M²FMoE: When Experts Learn to Predict Floods

Time series forecasting is one of the most important applications of machine learning — from demand prediction, through infrastructure monitoring, to flood forecasting. The problem? Standard models optimize for typical cases. Yet it’s precisely the atypical ones — extreme events — that are often most important to predict. M²FMoE is a model that learns to predict both.

The Problem: Extreme Events Break Standard Models

Time series forecasting has made remarkable progress. Transformers, frequency-domain methods, and hybrid architectures achieve impressive results on benchmarks. But there’s a catch.

Most models optimize for average error across all timesteps. This means:

They learn patterns that work most of the time
Extreme events are rare, so they contribute little to the loss
The model “ignores” outliers to minimize overall error

Result? When a flood approaches, the model predicts “slightly above normal” — because that’s what minimizes average error. But you don’t care about average error when water is rising.

Why is this so hard?

Extreme events have fundamentally different characteristics:

Rare — maybe 1-5% of all observations
Heavy-tailed distributions — not Gaussian, not predictable from averages
Different dynamics — normal fluctuations follow seasonal patterns; extreme events follow storm systems
High stakes — errors during extreme events cost orders of magnitude more

Traditional solution? Label extreme events manually and train specialized models. But labels are expensive, subjective, and often unavailable in real-time.

The Solution: Frequency Experts Without Labels

M²FMoE (Multi-Resolution Multi-View Frequency Mixture-of-Experts) takes a different approach. Instead of labeling extreme events, it learns to recognize them through frequency signatures.

The key insight: extreme events look different in the frequency domain.
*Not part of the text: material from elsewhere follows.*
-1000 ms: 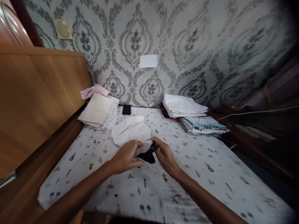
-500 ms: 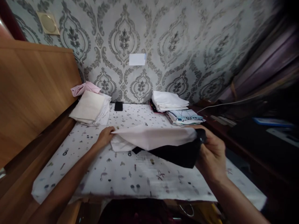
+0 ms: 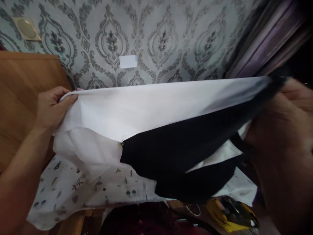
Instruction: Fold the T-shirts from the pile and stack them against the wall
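Observation:
A white and black garment [image 3: 156,107] is stretched between my two hands, raised over the table. My left hand [image 3: 55,106] pinches its upper left corner between thumb and fingers. On the far right, my right hand [image 3: 286,114], blurred and close to the camera, grips the dark upper right corner. White cloth forms the top and left of the garment, and a black part [image 3: 181,147] hangs below on the right. Loose folds dangle towards the table. The garment covers the back of the table and whatever lies there.
Beneath the cloth is a table with a white printed cover [image 3: 105,192]. A wooden panel [image 3: 26,107] stands at the left. Patterned wallpaper with a white paper [image 3: 128,61] is behind. A purple curtain [image 3: 264,42] hangs at right, and a yellow item [image 3: 220,215] lies below the front edge.
Both hands have risen and spread apart, pulling the garment up from low over the table and opening it wider. The stacks of folded cloth and the black phone are now hidden behind it.

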The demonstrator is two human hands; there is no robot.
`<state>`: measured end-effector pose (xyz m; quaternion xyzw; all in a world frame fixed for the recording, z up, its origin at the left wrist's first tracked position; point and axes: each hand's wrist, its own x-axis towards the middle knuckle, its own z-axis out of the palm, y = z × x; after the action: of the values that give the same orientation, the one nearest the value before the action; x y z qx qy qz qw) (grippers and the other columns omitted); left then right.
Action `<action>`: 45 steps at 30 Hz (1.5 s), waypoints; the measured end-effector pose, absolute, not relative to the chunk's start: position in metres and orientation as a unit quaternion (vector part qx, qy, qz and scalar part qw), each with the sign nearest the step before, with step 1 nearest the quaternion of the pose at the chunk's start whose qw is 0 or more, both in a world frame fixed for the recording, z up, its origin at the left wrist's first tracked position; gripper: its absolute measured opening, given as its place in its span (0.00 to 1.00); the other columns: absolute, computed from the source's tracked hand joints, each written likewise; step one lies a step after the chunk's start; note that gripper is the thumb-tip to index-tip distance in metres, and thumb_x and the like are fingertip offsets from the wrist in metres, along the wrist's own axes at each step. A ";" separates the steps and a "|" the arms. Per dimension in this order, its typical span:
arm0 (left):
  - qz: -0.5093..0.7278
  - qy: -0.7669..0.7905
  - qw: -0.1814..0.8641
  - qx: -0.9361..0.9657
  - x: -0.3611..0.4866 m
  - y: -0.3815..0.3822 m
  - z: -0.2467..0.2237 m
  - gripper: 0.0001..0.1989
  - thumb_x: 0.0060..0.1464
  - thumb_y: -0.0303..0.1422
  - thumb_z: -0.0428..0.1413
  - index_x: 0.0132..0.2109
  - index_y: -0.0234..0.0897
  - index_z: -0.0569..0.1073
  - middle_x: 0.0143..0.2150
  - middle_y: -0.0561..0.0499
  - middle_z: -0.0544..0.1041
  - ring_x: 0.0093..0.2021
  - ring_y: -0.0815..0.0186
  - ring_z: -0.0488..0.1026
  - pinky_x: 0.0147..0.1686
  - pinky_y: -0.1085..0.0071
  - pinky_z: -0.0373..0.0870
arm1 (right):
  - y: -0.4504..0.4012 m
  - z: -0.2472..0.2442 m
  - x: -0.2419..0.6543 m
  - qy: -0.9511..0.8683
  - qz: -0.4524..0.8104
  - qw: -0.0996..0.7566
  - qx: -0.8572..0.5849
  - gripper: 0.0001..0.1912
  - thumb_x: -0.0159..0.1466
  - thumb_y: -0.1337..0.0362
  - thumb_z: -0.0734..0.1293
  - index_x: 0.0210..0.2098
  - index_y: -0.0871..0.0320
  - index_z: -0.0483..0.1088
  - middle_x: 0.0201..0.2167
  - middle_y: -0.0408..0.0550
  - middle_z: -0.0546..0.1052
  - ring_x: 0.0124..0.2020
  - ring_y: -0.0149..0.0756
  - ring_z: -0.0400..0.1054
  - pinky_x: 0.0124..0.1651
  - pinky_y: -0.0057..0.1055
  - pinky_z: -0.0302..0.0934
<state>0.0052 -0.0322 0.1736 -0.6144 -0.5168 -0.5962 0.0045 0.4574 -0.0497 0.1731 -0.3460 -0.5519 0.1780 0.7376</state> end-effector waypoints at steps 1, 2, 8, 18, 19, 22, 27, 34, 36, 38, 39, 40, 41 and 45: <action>-0.557 -0.523 0.025 -0.645 0.001 -0.026 0.175 0.11 0.48 0.42 0.61 0.28 0.39 0.74 0.23 0.57 0.67 0.24 0.71 0.59 0.24 0.74 0.53 | -0.038 0.169 0.460 -0.542 0.194 0.738 -0.351 0.16 0.55 0.53 0.77 0.26 0.54 0.69 0.25 0.41 0.70 0.25 0.30 0.62 0.29 0.30 0.58; -0.518 -0.529 0.031 -0.671 -0.002 -0.018 0.171 0.13 0.49 0.44 0.59 0.27 0.39 0.73 0.23 0.57 0.67 0.24 0.70 0.59 0.25 0.74 0.54 | -0.023 0.160 0.462 -0.538 0.211 0.730 -0.365 0.16 0.54 0.54 0.77 0.25 0.55 0.69 0.24 0.40 0.69 0.23 0.29 0.61 0.28 0.29 0.57; -0.243 -0.687 0.054 -0.683 -0.016 0.037 0.079 0.17 0.58 0.44 0.49 0.32 0.36 0.72 0.25 0.54 0.70 0.30 0.67 0.67 0.30 0.74 0.56 | 0.067 0.038 0.476 -0.623 0.171 0.461 -0.608 0.19 0.64 0.52 0.64 0.22 0.55 0.63 0.19 0.42 0.67 0.25 0.34 0.63 0.30 0.31 0.58; -0.142 -0.664 -0.063 -0.731 -0.048 0.016 -0.019 0.24 0.56 0.48 0.47 0.49 0.35 0.73 0.49 0.39 0.77 0.51 0.53 0.73 0.52 0.59 0.68 | 0.049 -0.041 0.490 -0.799 0.122 0.257 -0.529 0.21 0.61 0.61 0.66 0.53 0.56 0.74 0.58 0.58 0.71 0.62 0.53 0.63 0.65 0.51 0.55; -0.153 -0.660 -0.072 -0.732 -0.047 0.008 -0.020 0.26 0.55 0.49 0.47 0.50 0.35 0.72 0.51 0.39 0.76 0.53 0.52 0.72 0.55 0.58 0.67 | 0.041 -0.037 0.487 -0.824 0.146 0.247 -0.489 0.22 0.62 0.59 0.66 0.55 0.54 0.73 0.61 0.56 0.70 0.64 0.52 0.61 0.66 0.52 0.54; -0.128 -0.635 -0.114 -0.753 -0.034 -0.018 -0.018 0.26 0.55 0.52 0.51 0.53 0.41 0.72 0.55 0.43 0.75 0.56 0.51 0.70 0.56 0.57 0.66 | 0.016 -0.027 0.476 -0.871 0.238 0.179 -0.391 0.23 0.61 0.57 0.70 0.56 0.49 0.74 0.64 0.53 0.68 0.64 0.51 0.61 0.65 0.53 0.56; -0.036 -0.614 -0.088 -0.783 -0.015 -0.040 -0.013 0.17 0.55 0.42 0.54 0.50 0.44 0.74 0.55 0.45 0.76 0.56 0.52 0.70 0.52 0.60 0.67 | -0.011 -0.020 0.465 -0.898 0.271 0.113 -0.328 0.22 0.58 0.63 0.72 0.53 0.48 0.75 0.66 0.53 0.66 0.66 0.53 0.60 0.64 0.54 0.58; -0.032 -0.674 -0.032 -0.738 -0.017 -0.031 -0.009 0.16 0.60 0.32 0.43 0.44 0.42 0.75 0.46 0.46 0.80 0.48 0.55 0.75 0.42 0.64 0.68 | -0.012 -0.021 0.456 -0.892 0.250 0.144 -0.347 0.13 0.69 0.61 0.60 0.29 0.53 0.70 0.49 0.53 0.75 0.48 0.45 0.72 0.47 0.43 0.69; -0.082 -0.697 -0.050 -0.710 -0.024 -0.025 -0.006 0.16 0.60 0.36 0.44 0.44 0.43 0.76 0.41 0.49 0.81 0.42 0.57 0.76 0.39 0.66 0.67 | -0.011 -0.020 0.455 -0.884 0.271 0.152 -0.349 0.13 0.70 0.60 0.59 0.30 0.54 0.69 0.46 0.53 0.75 0.43 0.42 0.72 0.44 0.40 0.69; -0.160 -0.705 -0.078 -0.687 -0.034 -0.014 0.001 0.16 0.58 0.41 0.46 0.43 0.43 0.76 0.35 0.51 0.80 0.37 0.59 0.75 0.37 0.68 0.66 | -0.005 -0.016 0.455 -0.870 0.291 0.175 -0.357 0.13 0.71 0.58 0.59 0.32 0.54 0.68 0.42 0.51 0.75 0.38 0.39 0.71 0.41 0.38 0.68; -0.201 -0.701 -0.092 -0.678 -0.039 -0.007 0.005 0.17 0.56 0.43 0.47 0.42 0.42 0.76 0.34 0.52 0.79 0.36 0.59 0.74 0.35 0.69 0.66 | 0.001 -0.013 0.456 -0.861 0.297 0.193 -0.364 0.13 0.70 0.57 0.59 0.32 0.54 0.67 0.39 0.50 0.75 0.36 0.38 0.70 0.40 0.36 0.67; -0.237 -0.696 -0.103 -0.670 -0.044 0.002 0.011 0.17 0.54 0.44 0.48 0.41 0.41 0.76 0.32 0.52 0.79 0.35 0.60 0.73 0.34 0.70 0.66 | 0.010 -0.010 0.456 -0.849 0.303 0.216 -0.376 0.13 0.70 0.55 0.60 0.33 0.54 0.67 0.36 0.48 0.74 0.34 0.36 0.69 0.37 0.35 0.66; -0.267 -0.690 -0.111 -0.664 -0.048 0.012 0.017 0.18 0.53 0.45 0.48 0.40 0.40 0.75 0.32 0.52 0.78 0.34 0.61 0.72 0.34 0.71 0.66 | 0.023 -0.005 0.456 -0.831 0.312 0.244 -0.391 0.14 0.69 0.54 0.61 0.32 0.55 0.67 0.32 0.46 0.73 0.30 0.35 0.68 0.34 0.33 0.65; -0.302 -0.687 -0.086 -0.655 -0.061 0.062 0.043 0.17 0.50 0.46 0.49 0.37 0.38 0.74 0.32 0.52 0.77 0.34 0.62 0.71 0.33 0.72 0.66 | 0.104 0.020 0.442 -0.686 0.401 0.373 -0.479 0.16 0.61 0.50 0.68 0.30 0.55 0.66 0.17 0.36 0.63 0.16 0.29 0.57 0.20 0.27 0.53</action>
<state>-0.0610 0.0621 0.0433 -0.6547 -0.6874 -0.3025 -0.0859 0.4417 0.1043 0.0196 -0.4789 -0.6861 0.4011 0.3729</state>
Normal patterns → strong periodic components (daily, weekly, seasonal)
Extreme events → sudden energy in unusual frequency bands

Architecture Overview

M²FMoE combines three modules:

Input → [Multi-View Frequency MoE] → [Multi-Resolution Fusion] → [Temporal Gating] → Prediction
              ↓                              ↓                         ↓
        Fourier + Wavelet              Coarse → Fine            Long vs Short term
        Expert Routing                 Hierarchical                Balance

Module 1: Multi-View Frequency Mixture-of-Experts

This is the core innovation. Instead of one monolithic model, M²FMoE uses specialized experts for different frequency bands — and does this from two complementary perspectives.

Fourier View

Fourier transform decomposes a signal into pure frequencies. Each expert specializes in a frequency band:

Expert 1: Low frequencies (long-term trends)
Expert 2: Medium frequencies (weekly/daily patterns)
Expert 3: High frequencies (rapid fluctuations)

The routing mechanism decides which expert handles each input:

$$\alpha = \text{Softmax}(\tilde{G}(\tilde{M}))$$

where $\tilde{M}$ is the magnitude spectrum and $\tilde{G}$ is a learned gating network.

Wavelet View

Fourier has a limitation: it loses temporal information. A sudden spike looks the same whether it happened yesterday or last month.

Wavelets preserve both frequency and time localization. M²FMoE adds wavelet experts that can detect when unusual frequencies appear — crucial for extreme events.

Cross-View Alignment

Here’s the clever part. Fourier and Wavelet domains use different scales. How do you ensure experts are looking at the same phenomena?

Theorem 1 establishes a mapping between Fourier frequency $f$ and wavelet scale $a$:

$$a = \frac{\gamma}{f}$$

where $\gamma$ is the wavelet center frequency. This ensures both views split the spectrum consistently.

Module 2: Multi-Resolution Adaptive Fusion

Not all patterns operate at the same scale. Seasonal trends need months of context; sudden spikes need hours.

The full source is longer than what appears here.